WHAT TO WORK ON:
Answer with a single number: the count of lines below that hold "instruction".
===== DATA FOR REVIEW
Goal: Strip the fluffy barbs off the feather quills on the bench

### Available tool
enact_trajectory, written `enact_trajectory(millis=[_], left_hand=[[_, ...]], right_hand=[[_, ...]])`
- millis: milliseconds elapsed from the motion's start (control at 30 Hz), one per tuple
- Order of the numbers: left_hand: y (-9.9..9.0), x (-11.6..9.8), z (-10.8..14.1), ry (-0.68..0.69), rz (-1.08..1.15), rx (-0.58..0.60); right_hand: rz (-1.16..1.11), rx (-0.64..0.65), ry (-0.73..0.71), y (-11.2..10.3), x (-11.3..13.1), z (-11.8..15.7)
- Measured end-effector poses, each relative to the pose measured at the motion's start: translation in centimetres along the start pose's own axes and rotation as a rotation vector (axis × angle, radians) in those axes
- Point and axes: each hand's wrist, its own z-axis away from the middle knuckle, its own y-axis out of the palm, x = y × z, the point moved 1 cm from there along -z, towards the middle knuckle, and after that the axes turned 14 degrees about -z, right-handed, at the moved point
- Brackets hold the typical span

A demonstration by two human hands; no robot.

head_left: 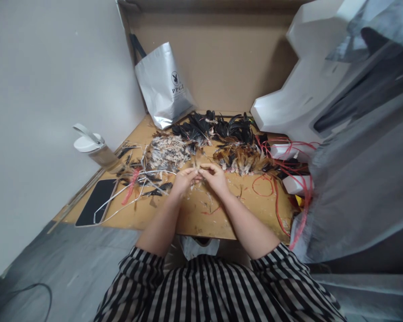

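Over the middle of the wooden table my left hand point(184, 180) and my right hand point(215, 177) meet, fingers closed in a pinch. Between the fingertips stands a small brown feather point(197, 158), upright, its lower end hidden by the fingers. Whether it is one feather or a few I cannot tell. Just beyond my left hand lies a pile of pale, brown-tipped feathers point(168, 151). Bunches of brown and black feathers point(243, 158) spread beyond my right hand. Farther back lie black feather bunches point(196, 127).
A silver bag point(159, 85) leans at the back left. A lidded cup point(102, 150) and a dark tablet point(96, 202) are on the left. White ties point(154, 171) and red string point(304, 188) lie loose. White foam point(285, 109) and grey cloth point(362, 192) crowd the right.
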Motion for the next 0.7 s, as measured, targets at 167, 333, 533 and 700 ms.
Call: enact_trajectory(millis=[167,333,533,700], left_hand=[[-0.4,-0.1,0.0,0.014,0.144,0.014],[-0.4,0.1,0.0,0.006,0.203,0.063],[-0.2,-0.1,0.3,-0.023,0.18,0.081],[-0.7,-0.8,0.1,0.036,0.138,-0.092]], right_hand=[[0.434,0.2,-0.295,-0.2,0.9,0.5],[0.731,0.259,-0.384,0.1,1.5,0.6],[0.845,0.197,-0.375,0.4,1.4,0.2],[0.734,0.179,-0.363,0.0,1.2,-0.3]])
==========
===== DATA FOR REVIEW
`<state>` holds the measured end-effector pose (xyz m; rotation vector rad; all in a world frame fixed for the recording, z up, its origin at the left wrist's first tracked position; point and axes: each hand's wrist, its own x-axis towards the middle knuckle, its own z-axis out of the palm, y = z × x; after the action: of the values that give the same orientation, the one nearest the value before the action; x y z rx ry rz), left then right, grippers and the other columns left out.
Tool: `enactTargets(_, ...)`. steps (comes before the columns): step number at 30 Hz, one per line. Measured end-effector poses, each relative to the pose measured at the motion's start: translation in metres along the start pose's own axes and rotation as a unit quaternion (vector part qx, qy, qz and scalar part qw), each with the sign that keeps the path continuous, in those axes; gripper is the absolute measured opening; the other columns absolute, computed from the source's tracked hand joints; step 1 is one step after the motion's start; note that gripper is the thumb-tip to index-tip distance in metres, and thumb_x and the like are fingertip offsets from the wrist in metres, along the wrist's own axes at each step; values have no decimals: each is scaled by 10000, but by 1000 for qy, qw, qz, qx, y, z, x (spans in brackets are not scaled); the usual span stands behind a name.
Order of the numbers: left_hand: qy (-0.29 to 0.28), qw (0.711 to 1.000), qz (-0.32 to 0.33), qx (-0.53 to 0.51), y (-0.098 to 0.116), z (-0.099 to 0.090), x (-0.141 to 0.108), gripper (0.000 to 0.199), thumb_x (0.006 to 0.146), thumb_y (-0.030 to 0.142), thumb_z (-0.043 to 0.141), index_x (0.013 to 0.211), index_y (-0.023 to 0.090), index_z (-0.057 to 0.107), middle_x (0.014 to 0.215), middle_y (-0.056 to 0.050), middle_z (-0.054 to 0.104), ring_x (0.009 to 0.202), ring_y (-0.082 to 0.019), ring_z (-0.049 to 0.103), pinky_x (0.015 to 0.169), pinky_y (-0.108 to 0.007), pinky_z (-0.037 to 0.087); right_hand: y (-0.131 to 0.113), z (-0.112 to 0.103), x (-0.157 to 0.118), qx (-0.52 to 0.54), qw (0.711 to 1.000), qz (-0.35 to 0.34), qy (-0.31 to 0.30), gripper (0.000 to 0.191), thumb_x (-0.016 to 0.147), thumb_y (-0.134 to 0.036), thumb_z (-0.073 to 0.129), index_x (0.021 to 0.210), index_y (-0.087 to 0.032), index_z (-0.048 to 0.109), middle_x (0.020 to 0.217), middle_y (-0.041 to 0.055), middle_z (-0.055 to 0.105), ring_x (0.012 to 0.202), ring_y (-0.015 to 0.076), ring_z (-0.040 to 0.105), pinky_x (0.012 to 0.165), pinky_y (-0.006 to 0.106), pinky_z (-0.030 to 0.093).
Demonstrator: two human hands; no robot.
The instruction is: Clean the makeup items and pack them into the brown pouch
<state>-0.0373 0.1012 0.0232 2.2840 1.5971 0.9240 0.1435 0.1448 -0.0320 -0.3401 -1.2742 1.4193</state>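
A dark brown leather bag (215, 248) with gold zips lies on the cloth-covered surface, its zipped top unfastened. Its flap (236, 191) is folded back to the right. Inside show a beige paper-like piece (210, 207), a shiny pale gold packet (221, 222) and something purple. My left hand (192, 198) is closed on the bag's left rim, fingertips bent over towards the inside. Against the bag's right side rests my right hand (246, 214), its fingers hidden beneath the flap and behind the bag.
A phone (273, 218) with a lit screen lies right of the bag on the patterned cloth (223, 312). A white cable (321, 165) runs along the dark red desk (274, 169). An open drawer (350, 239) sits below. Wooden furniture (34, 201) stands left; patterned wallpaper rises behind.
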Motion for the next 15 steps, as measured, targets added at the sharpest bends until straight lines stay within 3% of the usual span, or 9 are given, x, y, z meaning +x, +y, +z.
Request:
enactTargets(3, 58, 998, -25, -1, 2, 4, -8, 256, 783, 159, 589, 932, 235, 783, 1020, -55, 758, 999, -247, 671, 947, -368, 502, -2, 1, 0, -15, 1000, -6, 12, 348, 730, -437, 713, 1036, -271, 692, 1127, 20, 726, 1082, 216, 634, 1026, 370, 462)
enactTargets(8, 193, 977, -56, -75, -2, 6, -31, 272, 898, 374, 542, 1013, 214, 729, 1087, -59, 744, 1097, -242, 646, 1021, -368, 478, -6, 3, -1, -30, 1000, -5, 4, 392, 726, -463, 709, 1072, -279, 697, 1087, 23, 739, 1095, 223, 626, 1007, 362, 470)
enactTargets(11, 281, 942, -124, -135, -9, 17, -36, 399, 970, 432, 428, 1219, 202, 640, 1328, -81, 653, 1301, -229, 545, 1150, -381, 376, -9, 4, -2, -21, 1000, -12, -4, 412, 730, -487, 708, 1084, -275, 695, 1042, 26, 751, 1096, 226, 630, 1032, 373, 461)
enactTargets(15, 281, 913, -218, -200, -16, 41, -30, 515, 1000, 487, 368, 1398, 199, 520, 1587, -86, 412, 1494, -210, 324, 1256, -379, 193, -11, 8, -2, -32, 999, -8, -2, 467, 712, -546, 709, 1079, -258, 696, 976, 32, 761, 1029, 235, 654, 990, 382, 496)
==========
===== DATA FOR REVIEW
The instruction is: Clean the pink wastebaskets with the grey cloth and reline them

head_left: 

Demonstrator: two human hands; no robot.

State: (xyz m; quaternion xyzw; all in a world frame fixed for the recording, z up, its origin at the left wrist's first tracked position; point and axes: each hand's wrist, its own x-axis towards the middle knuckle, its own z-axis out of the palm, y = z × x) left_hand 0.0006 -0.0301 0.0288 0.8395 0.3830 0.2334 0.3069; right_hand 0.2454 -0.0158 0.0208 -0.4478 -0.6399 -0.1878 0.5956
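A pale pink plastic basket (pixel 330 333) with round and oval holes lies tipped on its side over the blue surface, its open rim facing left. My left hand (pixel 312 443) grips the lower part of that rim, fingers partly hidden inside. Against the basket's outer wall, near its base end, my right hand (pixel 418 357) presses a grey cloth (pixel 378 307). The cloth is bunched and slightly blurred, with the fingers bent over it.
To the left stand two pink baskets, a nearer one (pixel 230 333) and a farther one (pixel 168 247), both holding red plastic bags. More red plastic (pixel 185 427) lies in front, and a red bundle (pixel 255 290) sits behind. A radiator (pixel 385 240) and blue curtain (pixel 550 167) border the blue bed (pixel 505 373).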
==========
SOLUTION TO THIS TASK:
2